**TASK OBJECTIVE:**
Copy everything in the listing below word for word, apart from any images.

┌──

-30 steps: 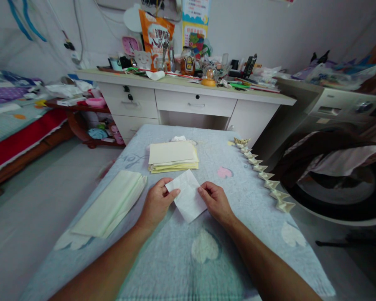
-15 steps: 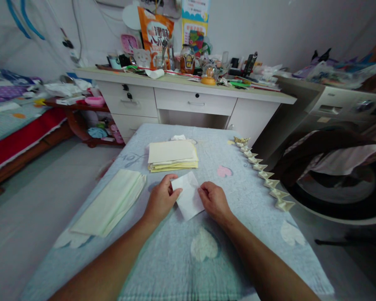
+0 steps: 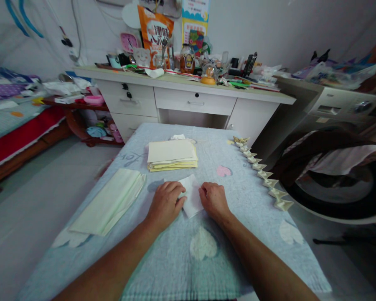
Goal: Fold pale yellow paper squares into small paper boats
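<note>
A small folded sheet of white paper (image 3: 192, 200) lies between my hands on the cloth-covered table. My left hand (image 3: 166, 203) is over its left part, fingers curled down onto it and thumb near its middle; a bit of white paper shows beyond the knuckles. My right hand (image 3: 214, 200) is closed at the paper's right edge, its fingertips partly hidden. A stack of cream and yellow paper (image 3: 171, 152) lies just beyond. To the left is a bundle of folded pale green sheets (image 3: 109, 202).
A row of small folded paper shapes (image 3: 265, 174) runs along the right side of the blue tablecloth (image 3: 163, 263). Behind stands a white desk (image 3: 194, 102) crowded with odds and ends. To the right is a washing machine (image 3: 329, 104) with its door open.
My left hand has turned over and moved onto the paper, covering its left part, where it earlier pinched the left corner. My right hand has stayed at the right edge.
</note>
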Tool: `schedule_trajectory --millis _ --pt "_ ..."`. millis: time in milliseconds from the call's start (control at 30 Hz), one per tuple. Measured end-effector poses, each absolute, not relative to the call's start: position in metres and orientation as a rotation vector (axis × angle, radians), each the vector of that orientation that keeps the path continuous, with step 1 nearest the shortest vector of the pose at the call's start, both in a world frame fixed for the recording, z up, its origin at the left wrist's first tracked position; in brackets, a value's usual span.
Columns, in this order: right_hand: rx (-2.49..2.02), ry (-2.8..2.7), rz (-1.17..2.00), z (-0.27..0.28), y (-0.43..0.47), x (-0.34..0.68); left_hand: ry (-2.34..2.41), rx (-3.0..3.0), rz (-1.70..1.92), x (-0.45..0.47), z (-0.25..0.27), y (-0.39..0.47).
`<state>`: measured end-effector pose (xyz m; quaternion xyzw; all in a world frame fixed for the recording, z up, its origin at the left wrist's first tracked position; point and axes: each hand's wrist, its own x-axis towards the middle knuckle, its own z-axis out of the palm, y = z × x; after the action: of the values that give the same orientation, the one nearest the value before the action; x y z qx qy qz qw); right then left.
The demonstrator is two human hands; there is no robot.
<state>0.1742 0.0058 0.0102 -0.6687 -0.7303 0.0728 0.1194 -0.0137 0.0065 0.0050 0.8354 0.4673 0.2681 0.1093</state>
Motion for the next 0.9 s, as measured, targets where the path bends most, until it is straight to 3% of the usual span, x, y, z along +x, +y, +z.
schedule_trajectory --millis 900 --pt "-2.09 -2.131 0.141 0.0145 0.0033 0.1705 1.225 2.569 0.443 -0.0109 0.0003 -0.0026"
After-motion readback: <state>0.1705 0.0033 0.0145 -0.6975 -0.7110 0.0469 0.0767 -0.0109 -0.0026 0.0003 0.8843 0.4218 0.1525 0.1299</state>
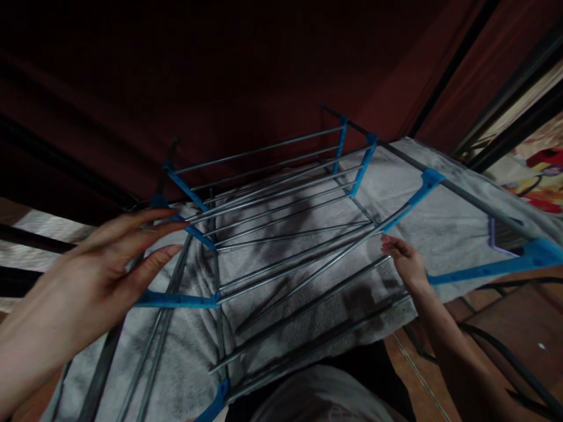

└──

**RESPONSE TO THIS EXERCISE:**
-30 steps: 
-15 steps: 
+0 steps: 
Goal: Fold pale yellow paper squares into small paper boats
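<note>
A small folded sheet of white paper (image 3: 192, 200) lies between my hands on the cloth-covered table. My left hand (image 3: 166, 203) is over its left part, fingers curled down onto it and thumb near its middle; a bit of white paper shows beyond the knuckles. My right hand (image 3: 214, 200) is closed at the paper's right edge, its fingertips partly hidden. A stack of cream and yellow paper (image 3: 171, 152) lies just beyond. To the left is a bundle of folded pale green sheets (image 3: 109, 202).
A row of small folded paper shapes (image 3: 265, 174) runs along the right side of the blue tablecloth (image 3: 163, 263). Behind stands a white desk (image 3: 194, 102) crowded with odds and ends. To the right is a washing machine (image 3: 329, 104) with its door open.
My left hand has turned over and moved onto the paper, covering its left part, where it earlier pinched the left corner. My right hand has stayed at the right edge.
</note>
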Tool: `schedule_trajectory --millis _ --pt "_ ..."`. millis: time in milliseconds from the call's start (control at 30 Hz), one per tuple. Measured end-effector poses, each absolute, not relative to the call's start: position in metres and orientation as a rotation vector (axis × angle, radians), each the vector of that orientation that keeps the path continuous, with step 1 nearest the shortest vector of the pose at the call's start, both in a world frame fixed for the recording, z up, its origin at the left wrist's first tracked position; in brackets, a value's usual span.
Columns, in this order: right_hand: rx (-2.49..2.02), ry (-2.8..2.7), rz (-1.17..2.00), z (-0.27..0.28), y (-0.43..0.47), x (-0.34..0.68); left_hand: ry (-2.34..2.41), rx (-3.0..3.0), rz (-1.70..1.92), x (-0.45..0.47), z (-0.25..0.27), y (-0.39..0.47).
`<state>`: measured end-effector pose (xyz m; quaternion xyzw; all in a world frame fixed for the recording, z up, its origin at the left wrist's first tracked position; point and axes: each hand's wrist, its own x-axis towards the middle knuckle, its own z-axis out of the palm, y = z × x; after the action: of the values that give the same orientation, the one nearest the value before the action; x y z qx qy qz qw); right then left.
The demonstrator is two human hands; there is no robot.
<state>0.1742 0.0058 0.0102 -0.6687 -0.7303 0.0728 0.1194 -0.0137 0.0065 0.0050 0.8354 0.4673 0.2681 0.1093</state>
Motion for the next 0.9 s, as measured, targets where the path bends most, until it is straight to 3% of the usual span, x, y, z along +x, +y, +z.
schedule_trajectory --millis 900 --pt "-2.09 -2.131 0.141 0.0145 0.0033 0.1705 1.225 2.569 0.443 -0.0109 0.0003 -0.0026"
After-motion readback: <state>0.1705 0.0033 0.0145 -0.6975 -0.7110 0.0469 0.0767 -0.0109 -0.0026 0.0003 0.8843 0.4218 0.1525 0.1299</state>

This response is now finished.